**TASK REQUIREMENTS**. Each line of the data has to be transcribed exactly.

[Start of Attachment]

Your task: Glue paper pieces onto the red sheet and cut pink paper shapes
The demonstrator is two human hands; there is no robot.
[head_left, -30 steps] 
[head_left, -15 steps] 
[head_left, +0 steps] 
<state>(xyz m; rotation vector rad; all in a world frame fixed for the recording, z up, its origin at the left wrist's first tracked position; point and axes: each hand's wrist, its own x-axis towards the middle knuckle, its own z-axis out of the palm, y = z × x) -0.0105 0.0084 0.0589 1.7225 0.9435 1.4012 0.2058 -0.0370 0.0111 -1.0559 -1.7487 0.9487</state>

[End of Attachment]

**YOUR RESPONSE**.
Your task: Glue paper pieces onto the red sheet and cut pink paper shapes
The demonstrator is two human hands; there is no robot.
[head_left, -30 steps] 
[head_left, -15 steps] 
[head_left, +0 steps] 
<state>(xyz m; rotation vector rad; all in a world frame fixed for the recording, z up, its origin at the left wrist's first tracked position; point and axes: each hand's wrist, its own x-axis towards the middle knuckle, its own z-axis out of the palm, y = z × x) -0.0105 0.0084 0.0589 1.7225 0.9435 1.4012 0.2058 -0.0370 0.0111 -1.0559 -1.7487 0.9487</state>

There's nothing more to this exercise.